### PROBLEM
Beneath this task are records; count the lines among them that contain the word "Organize" and answer with the number only.

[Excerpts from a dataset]

━━━━━━

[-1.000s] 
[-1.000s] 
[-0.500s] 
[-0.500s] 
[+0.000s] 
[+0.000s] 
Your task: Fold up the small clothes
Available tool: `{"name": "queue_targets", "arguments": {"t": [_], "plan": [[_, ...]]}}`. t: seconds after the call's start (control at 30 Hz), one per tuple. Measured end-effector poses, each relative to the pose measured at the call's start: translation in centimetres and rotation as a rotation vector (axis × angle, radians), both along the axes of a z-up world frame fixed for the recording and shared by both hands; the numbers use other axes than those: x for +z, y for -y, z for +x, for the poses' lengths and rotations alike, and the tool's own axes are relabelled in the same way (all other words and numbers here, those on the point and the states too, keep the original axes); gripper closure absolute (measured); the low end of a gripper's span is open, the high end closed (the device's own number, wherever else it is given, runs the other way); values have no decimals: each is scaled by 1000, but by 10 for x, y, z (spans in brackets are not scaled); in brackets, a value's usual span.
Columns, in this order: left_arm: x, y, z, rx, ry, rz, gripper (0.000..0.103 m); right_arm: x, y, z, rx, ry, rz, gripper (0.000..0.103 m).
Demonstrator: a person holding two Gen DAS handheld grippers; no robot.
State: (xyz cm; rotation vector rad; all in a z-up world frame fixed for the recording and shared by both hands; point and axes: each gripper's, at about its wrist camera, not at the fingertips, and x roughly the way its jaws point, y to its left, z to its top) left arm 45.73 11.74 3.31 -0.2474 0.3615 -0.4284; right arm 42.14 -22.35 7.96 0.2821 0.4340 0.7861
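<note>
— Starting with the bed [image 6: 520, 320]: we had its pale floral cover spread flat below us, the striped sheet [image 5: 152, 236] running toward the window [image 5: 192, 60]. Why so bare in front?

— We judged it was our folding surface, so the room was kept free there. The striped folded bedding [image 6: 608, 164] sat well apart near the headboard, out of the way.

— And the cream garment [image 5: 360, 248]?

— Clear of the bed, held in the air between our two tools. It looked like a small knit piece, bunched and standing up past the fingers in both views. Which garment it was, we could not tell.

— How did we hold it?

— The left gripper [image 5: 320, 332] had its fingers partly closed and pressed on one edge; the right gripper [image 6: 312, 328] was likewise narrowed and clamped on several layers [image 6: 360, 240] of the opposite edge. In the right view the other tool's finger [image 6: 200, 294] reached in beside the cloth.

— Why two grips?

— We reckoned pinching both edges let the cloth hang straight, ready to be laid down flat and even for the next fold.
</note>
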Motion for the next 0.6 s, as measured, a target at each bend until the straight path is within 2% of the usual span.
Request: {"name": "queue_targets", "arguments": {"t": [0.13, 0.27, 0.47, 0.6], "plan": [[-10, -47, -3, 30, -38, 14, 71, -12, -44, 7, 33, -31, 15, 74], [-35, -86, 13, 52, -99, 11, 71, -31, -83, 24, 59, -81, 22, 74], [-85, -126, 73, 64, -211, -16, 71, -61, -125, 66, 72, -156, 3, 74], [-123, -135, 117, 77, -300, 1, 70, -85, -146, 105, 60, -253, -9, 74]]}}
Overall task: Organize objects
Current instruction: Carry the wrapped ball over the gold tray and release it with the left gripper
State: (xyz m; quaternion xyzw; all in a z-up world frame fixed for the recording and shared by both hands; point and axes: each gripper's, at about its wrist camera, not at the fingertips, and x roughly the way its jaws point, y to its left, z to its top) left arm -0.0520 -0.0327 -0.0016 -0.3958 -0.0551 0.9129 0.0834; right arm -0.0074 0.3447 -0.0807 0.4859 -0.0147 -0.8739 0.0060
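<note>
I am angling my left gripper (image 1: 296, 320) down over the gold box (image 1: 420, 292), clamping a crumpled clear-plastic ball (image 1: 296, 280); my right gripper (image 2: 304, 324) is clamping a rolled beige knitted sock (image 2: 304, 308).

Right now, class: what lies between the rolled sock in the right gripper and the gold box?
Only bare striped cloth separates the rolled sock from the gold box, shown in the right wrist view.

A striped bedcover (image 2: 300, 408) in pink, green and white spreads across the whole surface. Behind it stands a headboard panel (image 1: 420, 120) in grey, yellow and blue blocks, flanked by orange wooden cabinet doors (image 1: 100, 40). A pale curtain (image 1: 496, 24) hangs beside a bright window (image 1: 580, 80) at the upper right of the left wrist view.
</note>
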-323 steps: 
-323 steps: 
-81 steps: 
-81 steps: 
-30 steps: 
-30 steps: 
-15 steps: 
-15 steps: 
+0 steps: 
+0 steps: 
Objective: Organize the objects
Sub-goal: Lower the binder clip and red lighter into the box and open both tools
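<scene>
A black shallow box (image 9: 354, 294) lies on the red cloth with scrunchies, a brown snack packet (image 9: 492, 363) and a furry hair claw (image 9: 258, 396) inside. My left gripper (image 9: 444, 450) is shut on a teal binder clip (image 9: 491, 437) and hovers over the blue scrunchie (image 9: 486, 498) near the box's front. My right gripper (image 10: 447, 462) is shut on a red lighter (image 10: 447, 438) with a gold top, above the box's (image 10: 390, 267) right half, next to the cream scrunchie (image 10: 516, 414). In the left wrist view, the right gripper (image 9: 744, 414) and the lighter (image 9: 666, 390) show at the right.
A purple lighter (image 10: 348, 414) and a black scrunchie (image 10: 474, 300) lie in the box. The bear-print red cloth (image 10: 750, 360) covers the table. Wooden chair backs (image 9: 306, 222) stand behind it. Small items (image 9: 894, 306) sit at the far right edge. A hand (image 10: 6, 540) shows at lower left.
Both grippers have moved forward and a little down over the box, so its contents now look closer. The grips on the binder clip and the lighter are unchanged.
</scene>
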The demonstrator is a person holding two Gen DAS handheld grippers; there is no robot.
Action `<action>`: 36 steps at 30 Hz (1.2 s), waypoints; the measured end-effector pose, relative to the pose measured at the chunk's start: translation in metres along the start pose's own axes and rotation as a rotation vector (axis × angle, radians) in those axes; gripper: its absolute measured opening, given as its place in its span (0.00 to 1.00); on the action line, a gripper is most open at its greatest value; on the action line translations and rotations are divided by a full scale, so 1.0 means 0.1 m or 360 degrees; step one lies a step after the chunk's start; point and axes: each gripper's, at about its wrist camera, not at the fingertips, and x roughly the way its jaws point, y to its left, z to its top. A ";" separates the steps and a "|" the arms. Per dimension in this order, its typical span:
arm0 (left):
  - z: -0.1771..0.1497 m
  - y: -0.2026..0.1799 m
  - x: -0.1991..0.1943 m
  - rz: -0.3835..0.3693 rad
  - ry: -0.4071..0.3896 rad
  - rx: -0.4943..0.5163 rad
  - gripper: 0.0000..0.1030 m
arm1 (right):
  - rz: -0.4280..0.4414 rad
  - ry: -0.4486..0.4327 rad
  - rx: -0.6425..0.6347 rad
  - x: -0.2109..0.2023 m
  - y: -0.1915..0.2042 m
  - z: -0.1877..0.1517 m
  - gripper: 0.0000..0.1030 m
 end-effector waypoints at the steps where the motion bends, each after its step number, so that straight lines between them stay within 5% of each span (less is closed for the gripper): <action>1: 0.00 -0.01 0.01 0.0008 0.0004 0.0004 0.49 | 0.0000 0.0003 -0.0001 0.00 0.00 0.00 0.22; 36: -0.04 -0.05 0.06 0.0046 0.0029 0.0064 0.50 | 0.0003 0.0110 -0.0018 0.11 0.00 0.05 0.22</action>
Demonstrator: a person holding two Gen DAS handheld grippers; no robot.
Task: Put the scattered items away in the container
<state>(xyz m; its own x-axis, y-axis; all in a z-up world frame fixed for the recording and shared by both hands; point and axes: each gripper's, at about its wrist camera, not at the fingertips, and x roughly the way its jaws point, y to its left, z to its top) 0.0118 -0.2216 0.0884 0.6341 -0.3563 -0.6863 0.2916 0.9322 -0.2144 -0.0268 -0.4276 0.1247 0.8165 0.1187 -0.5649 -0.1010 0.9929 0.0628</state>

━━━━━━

### RESULT OF THIS EXERCISE
2